Why VCs Say No – And How To Get Them To Say Yes

The famous scientist Louis Pasteur popularized the Latin phrase “Fortuna favet menti paratae”, or “fortune favors the prepared.” Nowhere is this more important than when entrepreneurs seek to raise venture capital (VC) funding.

VC funding provides entrepreneurs with critical resources to enable significant success. However, securing VC funding can be difficult, especially for unproven founders. The reasons why one company secures funding and another does not, can be difficult to discern, especially to the entrepreneurs who believe it’s “obvious” why they should be funded.

Many good articles have been written to help entrepreneurs improve their fundraising pitch from a structure, delivery, and messaging perspective. This article strives to add to the conversation by sharing a journeyman VC’s view on the reasons why VCs pass. The hope is that a deeper understanding of why VCs say “no” will help more entrepreneurs get to a “yes” and achieve their company building objectives.

The patterns of success and failure in VC fundraising presented below are grounded in my good fortune to have worked as a technology VC in Silicon Valley for the past two decades as the Founder and General Partner of Clear Ventures, and as a Partner at Sequoia Capital and USVP. Insights gleaned from participating in over 300 follow-on fundraising campaigns that raised $2B+, and over 5,000 funding pitches form the basis for the comments below. The observations presented are a distillation of a running “frequently asked questions” list I have compiled from the follow-on financing campaigns I’ve worked on.

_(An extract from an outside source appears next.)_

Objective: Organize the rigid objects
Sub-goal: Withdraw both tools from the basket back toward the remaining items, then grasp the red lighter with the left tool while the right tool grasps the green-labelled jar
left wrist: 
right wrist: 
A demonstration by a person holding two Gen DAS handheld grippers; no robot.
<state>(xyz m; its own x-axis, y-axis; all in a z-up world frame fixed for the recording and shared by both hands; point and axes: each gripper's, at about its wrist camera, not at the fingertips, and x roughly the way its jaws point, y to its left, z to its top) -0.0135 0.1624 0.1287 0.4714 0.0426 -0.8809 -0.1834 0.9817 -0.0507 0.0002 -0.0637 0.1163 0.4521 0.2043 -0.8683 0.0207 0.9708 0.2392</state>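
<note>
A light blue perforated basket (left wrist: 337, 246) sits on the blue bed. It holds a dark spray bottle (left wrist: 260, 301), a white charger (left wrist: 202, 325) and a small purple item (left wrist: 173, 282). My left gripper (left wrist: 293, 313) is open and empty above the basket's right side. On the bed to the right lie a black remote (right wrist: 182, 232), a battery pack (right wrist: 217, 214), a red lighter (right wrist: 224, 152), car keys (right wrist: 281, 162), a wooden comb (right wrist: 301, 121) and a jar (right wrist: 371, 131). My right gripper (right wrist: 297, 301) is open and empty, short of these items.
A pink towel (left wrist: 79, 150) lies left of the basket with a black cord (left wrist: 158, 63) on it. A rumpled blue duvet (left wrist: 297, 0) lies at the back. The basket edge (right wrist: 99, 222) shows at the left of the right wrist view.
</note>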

Venture capitalists trade money for equity in speculative ventures in the hope that they can sell the equity at a significantly higher price than their investment price. No other asset class offers the potential for 100x+ returns that have been achieved by venture home runs in the past. Experienced venture investors know that making an initial investment decision is often the easy part. Living with that decision for the next 4 to 10 years to turn an idea into a market leading commercial enterprise is the hard part. Thus, many VCs approach each new investment opportunity by looking for reasons to pass before they matriculate to looking for reasons to invest.

Given relatively low matriculation rates from Seed/Series A to the next financing round and ~6-10 years to IPO, bad things tend to happen quickly, and the good stuff can take a while. Early-stage VCs make subjective decisions with incomplete data.

Most VC investment decisions are based on three essential pillars: market; team; and product/technology. The approach or “filter” for VC firms can be understood by what kind of weighting factor they place on these three pillars. Some firms are primarily market investors. Some are primarily people/team investors. Some are seeking highly disruptive technology innovations. Every situation is unique, but my firm (Clear Ventures) typically biases as 40% market, 40% team, and 20% product/technology.

Many VCs ask questions to take entrepreneurs “off script” during their fundraising pitch. Doing this helps a VC assess how deeply the entrepreneur has cogitated on the journey they are proposing. For entrepreneurs, the difference between vision and execution is dilution. The better job you do on your fundraising process, the better terms you are likely to receive.

By thinking through the questions below, you will be able to improve your odds of getting past the obvious reasons VCs say “no” and get more VCs leaning forward with genuine interest in joining your shareholder base.


Questions VCs Are Thinking (Even If They Do Not Ask Them)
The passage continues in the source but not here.